* [Exercise requirements]: From the line containing "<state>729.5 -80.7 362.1" to the last line of the listing below, repeat every line exactly, and output nothing else.

* [Given information]:
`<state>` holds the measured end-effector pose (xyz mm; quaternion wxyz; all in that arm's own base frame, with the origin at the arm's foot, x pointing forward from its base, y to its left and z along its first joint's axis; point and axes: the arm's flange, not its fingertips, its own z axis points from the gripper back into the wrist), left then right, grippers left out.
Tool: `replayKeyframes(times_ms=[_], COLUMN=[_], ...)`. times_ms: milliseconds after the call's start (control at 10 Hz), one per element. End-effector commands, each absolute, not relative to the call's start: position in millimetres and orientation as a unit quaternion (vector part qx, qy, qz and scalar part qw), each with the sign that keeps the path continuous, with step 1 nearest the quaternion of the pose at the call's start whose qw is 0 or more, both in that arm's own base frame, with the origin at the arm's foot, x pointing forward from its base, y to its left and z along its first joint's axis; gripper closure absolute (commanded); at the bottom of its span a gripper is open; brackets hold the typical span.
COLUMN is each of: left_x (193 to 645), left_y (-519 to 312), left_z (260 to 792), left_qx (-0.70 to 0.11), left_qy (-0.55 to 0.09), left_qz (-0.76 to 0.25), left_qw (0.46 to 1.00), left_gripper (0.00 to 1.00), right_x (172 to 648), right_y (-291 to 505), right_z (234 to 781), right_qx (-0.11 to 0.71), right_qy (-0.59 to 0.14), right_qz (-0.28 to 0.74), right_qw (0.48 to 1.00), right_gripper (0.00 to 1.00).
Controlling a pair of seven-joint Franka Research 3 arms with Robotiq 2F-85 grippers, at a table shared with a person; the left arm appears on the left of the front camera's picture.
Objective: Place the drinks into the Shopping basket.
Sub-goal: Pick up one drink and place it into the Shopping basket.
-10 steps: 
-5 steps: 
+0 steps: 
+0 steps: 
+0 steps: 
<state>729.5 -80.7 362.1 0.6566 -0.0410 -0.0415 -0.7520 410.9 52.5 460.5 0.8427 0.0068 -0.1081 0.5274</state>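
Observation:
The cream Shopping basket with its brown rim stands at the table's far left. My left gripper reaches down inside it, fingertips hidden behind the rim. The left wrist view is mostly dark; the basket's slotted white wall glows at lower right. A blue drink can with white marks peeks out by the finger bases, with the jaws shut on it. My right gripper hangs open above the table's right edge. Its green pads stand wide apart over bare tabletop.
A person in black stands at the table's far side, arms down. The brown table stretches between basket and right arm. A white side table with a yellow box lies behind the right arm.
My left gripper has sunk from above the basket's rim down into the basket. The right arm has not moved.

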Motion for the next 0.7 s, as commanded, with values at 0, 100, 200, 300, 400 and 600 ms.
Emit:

* [Solution below]:
<state>729.5 -80.7 362.1 0.6566 -0.0410 -0.0415 -0.7520 410.9 52.5 460.5 0.8427 0.0068 -0.1081 0.5274</state>
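Observation:
The cream Shopping basket with its brown rim stands at the table's far left. My left gripper reaches down inside it, fingertips hidden behind the rim. The left wrist view is mostly dark; the basket's slotted white wall glows at lower right. A blue drink can with white marks peeks out by the finger bases, with the jaws shut on it. My right gripper hangs open above the table's right edge. Its green pads stand wide apart over bare tabletop.
A person in black stands at the table's far side, arms down. The brown table stretches between basket and right arm. A white side table with a yellow box lies behind the right arm.
My left gripper has sunk from above the basket's rim down into the basket. The right arm has not moved.
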
Motion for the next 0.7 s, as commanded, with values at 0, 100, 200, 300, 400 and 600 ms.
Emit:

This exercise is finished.